> _What you should do_
What lines in the data hold the string "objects"? Show them.
##### Extracted records
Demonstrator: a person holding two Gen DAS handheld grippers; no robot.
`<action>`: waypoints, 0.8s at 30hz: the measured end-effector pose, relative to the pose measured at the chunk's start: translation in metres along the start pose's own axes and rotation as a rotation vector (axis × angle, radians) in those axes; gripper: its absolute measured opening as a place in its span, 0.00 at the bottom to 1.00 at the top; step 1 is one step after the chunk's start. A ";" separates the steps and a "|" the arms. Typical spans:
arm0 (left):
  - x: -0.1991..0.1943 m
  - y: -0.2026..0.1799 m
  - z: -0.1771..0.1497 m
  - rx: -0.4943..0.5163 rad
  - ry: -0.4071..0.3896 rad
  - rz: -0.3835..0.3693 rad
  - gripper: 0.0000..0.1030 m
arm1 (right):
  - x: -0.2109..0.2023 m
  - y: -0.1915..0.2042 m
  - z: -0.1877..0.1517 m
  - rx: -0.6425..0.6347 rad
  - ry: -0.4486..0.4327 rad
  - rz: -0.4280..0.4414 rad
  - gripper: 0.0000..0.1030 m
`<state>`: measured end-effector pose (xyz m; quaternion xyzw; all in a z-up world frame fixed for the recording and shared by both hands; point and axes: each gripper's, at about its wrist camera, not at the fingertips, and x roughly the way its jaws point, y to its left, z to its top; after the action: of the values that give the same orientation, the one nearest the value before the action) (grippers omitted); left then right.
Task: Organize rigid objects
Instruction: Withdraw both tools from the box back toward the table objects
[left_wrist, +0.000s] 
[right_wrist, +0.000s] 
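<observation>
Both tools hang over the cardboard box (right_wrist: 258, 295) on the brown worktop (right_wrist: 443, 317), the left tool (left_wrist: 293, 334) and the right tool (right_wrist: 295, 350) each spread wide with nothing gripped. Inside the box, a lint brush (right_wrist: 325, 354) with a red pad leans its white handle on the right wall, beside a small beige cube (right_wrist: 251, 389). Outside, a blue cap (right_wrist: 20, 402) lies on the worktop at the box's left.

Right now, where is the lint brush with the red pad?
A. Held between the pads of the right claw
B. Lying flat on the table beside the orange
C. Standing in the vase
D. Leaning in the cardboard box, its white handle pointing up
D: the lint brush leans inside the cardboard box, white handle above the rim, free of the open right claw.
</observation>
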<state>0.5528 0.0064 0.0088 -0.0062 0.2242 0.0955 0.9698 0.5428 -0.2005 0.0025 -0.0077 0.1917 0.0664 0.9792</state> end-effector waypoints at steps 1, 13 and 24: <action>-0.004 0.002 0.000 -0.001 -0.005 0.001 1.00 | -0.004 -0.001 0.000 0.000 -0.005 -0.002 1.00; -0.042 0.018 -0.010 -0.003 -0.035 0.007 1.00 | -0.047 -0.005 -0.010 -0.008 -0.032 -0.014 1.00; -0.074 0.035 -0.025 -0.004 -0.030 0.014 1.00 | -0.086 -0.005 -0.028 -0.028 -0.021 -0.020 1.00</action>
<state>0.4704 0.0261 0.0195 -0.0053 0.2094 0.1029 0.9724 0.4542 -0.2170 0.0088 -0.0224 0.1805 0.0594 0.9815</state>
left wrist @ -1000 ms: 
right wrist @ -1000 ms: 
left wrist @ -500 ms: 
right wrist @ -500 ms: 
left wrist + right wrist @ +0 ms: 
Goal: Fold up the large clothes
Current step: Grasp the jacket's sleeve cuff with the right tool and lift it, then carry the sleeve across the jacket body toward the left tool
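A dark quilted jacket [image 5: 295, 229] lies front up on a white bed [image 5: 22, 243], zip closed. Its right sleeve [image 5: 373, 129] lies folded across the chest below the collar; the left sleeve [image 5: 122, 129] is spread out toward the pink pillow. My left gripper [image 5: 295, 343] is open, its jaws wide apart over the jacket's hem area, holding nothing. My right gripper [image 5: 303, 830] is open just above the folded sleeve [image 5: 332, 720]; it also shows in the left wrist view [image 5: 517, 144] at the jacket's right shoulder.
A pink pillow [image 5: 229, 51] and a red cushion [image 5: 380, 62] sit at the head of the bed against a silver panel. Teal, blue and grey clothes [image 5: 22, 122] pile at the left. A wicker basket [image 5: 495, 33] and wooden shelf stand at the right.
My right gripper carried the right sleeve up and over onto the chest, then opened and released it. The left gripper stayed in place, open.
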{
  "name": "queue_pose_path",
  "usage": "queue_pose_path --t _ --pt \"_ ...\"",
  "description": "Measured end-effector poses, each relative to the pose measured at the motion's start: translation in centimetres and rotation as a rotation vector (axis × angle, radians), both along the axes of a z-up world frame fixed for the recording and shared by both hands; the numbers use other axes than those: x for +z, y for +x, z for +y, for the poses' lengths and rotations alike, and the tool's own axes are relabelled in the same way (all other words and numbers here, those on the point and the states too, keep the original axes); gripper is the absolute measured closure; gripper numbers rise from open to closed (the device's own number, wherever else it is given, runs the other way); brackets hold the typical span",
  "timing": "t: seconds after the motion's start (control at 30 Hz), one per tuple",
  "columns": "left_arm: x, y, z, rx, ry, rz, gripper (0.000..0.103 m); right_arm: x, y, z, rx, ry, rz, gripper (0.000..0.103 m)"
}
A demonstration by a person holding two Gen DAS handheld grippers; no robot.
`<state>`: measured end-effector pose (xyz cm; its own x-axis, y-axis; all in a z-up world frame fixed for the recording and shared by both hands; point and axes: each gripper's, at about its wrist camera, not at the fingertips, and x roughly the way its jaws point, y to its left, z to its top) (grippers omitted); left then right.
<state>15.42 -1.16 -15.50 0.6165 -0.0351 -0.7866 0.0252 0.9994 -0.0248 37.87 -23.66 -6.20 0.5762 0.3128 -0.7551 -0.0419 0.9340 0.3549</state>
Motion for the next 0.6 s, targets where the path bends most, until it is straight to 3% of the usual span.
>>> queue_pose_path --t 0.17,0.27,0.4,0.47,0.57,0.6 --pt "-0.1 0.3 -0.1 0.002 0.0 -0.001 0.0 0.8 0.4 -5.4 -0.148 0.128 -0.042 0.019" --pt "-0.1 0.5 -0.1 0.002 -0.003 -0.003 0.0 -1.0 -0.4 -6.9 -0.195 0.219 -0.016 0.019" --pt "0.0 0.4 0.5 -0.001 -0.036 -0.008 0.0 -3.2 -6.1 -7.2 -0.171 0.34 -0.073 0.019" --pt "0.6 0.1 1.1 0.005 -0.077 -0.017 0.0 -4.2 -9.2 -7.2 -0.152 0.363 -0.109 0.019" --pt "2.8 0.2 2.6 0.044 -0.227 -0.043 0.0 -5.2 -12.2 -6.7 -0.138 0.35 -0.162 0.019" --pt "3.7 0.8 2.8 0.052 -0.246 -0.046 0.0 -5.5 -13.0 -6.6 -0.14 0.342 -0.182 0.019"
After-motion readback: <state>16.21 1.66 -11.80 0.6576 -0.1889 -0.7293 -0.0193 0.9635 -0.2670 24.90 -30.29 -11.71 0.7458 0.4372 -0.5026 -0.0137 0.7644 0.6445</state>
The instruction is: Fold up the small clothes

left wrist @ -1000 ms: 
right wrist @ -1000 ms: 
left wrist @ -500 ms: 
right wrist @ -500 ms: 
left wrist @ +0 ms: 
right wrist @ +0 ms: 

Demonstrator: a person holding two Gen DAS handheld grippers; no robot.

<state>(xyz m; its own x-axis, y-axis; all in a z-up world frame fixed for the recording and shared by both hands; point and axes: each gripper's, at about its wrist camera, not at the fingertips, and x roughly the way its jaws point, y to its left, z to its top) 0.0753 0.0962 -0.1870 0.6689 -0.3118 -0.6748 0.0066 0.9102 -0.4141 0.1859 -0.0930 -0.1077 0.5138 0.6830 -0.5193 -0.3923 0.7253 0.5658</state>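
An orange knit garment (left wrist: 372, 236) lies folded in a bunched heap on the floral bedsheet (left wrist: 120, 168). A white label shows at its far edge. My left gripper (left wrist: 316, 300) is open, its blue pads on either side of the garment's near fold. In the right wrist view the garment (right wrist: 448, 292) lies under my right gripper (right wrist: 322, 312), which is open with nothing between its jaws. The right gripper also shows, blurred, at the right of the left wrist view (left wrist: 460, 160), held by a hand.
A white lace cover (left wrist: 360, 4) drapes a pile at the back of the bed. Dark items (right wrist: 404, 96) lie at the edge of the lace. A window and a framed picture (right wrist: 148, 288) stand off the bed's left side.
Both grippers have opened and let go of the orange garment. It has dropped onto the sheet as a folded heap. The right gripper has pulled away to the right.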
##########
> _Answer_
Task: Organize rigid objects
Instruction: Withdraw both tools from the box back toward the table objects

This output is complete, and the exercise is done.